We topped off the night by having a great big family dinner at the Spaghetti Factory. It was awesome to see everyone, talk and laugh. It was great to tell my story, and great for them to hear it. I am on the biggest journey of my life right now, and have all the support in the world to help me. It’s an amazing feeling.
Tuesday, October 6, 2009
Monday, October 5, 2009
I, like many women, was definitely not a once-a-month breast checker. I’m young, very healthy, have never smoked, and have no breast cancer history in my family.
One lazy weekend morning in March, I randomly felt up my chest. I happened to be laying in bed with my arm over my head…I felt a small lump under my armpit. After carefully feeling around both my boobs to make sure this wasn’t just my typical perky breast tissue, I ran to google breast lumps. I can’t tell you how BAD of an idea that was! Lucky for me, my husband was of sane mind, and told me it was probably nothing, but to see my doctor. I made an appointment, recapped my story to my doctor and let her feel me up. I had just seen her for my annual exam in December, and she didn’t feel any lump during that appointment. She chalked it up to my fibrous breast tissue and hormones…told me to wait it out for a few months and it would probably go away on its own.

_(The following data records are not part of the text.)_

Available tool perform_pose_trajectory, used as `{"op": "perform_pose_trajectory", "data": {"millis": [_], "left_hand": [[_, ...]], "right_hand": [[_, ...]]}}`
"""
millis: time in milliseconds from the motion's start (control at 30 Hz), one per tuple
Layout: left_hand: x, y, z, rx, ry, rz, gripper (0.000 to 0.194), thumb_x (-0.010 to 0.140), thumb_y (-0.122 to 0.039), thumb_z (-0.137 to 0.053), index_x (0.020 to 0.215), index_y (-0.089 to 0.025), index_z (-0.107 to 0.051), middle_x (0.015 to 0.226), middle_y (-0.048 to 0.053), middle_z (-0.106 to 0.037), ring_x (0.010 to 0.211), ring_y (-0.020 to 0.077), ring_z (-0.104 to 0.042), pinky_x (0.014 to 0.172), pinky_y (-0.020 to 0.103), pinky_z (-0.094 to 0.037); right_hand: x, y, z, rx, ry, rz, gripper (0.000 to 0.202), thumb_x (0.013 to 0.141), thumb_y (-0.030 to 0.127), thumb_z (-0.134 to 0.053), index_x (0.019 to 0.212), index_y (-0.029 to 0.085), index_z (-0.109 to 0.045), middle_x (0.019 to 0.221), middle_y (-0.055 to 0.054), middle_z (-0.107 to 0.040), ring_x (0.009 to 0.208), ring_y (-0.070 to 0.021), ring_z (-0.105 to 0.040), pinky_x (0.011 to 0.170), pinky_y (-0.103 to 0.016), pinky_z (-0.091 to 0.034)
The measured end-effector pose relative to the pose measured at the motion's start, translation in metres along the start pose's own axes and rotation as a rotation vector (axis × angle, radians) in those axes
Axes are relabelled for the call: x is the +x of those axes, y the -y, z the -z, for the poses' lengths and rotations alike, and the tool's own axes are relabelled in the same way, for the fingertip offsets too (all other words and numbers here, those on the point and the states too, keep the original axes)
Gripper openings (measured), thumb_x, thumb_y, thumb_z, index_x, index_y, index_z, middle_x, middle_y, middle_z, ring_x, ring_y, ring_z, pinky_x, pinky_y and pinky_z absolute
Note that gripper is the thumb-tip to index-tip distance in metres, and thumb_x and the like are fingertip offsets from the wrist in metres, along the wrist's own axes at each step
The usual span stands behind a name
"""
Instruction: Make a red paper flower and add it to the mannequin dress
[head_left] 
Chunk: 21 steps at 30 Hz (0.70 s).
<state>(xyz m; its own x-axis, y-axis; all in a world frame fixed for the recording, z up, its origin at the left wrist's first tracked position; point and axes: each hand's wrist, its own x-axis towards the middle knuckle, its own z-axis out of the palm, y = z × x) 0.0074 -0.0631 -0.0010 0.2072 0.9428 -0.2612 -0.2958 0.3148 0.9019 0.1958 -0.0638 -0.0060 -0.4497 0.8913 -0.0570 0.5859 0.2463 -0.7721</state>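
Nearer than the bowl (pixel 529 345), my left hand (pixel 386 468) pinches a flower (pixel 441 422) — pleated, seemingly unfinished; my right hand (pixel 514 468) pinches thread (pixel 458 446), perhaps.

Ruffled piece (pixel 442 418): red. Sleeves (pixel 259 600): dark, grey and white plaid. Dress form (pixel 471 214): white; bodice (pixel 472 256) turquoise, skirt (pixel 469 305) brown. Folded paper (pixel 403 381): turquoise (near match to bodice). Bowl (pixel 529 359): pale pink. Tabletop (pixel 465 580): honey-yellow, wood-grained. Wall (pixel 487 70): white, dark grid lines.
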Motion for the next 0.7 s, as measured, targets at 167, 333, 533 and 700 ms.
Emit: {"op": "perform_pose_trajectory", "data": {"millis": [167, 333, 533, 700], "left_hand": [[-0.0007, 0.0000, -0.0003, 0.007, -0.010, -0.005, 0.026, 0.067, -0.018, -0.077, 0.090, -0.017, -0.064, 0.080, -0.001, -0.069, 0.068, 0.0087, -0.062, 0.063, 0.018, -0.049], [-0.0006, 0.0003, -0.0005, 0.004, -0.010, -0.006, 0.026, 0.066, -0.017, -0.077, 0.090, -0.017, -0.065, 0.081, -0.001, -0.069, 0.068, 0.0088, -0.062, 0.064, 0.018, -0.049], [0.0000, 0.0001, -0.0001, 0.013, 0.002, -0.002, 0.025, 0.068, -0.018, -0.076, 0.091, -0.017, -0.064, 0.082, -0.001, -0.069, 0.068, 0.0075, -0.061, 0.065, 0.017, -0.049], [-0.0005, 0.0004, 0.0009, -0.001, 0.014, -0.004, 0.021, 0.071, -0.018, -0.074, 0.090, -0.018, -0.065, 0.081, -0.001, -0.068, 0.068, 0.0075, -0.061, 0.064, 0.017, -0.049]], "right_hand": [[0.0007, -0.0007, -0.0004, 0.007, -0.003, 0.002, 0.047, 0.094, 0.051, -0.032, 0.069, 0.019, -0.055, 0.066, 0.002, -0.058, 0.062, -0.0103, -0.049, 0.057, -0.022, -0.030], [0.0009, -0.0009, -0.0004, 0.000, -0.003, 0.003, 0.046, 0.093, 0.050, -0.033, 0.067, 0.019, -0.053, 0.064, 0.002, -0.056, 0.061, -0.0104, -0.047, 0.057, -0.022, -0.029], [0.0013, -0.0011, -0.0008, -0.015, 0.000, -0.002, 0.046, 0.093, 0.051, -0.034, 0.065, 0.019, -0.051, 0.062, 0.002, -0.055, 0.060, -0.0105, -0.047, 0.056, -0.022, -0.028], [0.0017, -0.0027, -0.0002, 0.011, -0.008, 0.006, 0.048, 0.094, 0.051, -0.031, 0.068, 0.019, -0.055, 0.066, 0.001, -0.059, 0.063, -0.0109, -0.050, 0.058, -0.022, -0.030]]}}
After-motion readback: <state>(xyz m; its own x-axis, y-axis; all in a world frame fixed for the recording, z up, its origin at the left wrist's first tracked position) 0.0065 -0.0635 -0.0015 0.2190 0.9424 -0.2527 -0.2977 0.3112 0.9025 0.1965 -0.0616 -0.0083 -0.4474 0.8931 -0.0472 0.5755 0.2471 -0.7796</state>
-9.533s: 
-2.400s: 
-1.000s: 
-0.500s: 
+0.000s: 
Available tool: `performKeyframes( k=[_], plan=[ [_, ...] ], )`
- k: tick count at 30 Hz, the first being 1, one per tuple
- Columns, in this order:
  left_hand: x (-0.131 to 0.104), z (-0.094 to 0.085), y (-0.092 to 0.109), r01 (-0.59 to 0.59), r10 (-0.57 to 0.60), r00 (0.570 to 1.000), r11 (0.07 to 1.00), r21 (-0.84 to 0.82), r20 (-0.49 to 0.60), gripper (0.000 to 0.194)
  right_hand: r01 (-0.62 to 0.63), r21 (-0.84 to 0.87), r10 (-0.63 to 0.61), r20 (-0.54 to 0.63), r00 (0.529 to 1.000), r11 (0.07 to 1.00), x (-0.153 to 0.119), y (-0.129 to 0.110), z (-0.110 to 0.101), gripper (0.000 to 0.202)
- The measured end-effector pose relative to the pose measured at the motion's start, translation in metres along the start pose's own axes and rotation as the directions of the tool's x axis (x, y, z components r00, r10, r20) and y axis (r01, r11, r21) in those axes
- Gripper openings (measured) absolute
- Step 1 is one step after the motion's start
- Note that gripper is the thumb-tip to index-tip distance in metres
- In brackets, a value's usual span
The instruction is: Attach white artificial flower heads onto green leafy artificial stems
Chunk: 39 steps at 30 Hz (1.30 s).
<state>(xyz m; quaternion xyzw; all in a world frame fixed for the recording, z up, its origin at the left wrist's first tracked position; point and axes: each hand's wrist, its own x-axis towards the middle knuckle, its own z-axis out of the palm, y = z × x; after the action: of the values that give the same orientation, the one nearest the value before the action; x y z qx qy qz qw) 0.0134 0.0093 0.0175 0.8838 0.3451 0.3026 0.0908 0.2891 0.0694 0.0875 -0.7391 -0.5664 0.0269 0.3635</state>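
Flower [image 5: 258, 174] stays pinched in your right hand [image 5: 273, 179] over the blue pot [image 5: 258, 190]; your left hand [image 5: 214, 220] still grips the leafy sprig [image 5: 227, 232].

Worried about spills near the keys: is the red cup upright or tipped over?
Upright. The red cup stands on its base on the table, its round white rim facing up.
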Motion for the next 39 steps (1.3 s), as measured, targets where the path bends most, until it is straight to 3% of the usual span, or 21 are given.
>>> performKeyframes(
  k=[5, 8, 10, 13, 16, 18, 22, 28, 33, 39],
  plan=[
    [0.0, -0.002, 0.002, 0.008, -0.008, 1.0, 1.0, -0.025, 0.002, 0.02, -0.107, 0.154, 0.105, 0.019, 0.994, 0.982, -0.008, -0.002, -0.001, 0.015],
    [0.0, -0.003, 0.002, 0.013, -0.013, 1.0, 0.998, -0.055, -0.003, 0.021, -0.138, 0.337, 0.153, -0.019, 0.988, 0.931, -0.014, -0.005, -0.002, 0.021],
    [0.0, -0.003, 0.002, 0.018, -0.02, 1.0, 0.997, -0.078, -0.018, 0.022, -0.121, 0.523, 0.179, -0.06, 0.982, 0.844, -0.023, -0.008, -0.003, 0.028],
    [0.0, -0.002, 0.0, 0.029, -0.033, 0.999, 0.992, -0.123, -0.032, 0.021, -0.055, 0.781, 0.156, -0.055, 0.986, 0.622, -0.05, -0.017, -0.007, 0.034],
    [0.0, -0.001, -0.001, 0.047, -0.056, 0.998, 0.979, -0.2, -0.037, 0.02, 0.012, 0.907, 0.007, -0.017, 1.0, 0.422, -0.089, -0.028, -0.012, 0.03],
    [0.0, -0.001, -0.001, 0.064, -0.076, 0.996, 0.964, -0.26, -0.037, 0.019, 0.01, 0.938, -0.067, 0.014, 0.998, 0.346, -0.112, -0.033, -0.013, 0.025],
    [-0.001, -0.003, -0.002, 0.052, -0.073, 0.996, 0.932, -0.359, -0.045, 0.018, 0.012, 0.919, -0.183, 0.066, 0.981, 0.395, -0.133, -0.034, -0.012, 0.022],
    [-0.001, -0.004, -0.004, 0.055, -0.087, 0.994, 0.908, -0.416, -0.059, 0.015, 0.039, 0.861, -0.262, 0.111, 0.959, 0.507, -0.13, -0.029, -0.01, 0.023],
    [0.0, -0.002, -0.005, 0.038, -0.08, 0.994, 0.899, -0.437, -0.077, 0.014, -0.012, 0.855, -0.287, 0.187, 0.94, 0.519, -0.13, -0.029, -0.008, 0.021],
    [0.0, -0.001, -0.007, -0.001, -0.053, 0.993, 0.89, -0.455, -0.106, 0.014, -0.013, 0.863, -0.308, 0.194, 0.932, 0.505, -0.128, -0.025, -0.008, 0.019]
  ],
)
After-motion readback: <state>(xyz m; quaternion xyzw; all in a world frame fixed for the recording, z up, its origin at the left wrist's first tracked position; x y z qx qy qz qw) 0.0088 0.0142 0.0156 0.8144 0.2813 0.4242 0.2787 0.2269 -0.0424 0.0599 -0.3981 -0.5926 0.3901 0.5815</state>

I waited. And it didn’t go away. In fact (I thought it might have been my imagination since I touched it a million times a week even though my doctor said only check it once a week!) it seemed that it had even gotten bigger. I went back to the doctor. She measured the lump and compared it to the last results. The lump had grown…it had more than doubled in three months. She referred me to ultrasound, still convinced it was most likely a fibrous cyst and nothing to worry about.
The radiologist confirmed that my lump was a solid mass…I had a tumor growing in my breast, and a biopsy consult was scheduled for the following week. That was some really fun news to break to my husband–literally on the other side of the globe–over Skype. Lucky for me that he got on a plane that night to fly here. I had my biopsy, during which my surgeon told me that he would guess 95% that my lump was a fibroid tumor and nothing to worry about.
The following week, on September 1st, I was diagnosed with breast cancer.
I’ve learned more than I ever wanted to do about the c-word in the last 10 days. I know that I have a long, hard journey ahead of me as I fight this. I’m sharing my story because it helps me to get it out, but also in the hopes that it might help make women aware of the importance of feeling your boobies and following up with your doctor. I was incredibly ignorant to this disease; I am hoping I can dissuade others from feeling the same.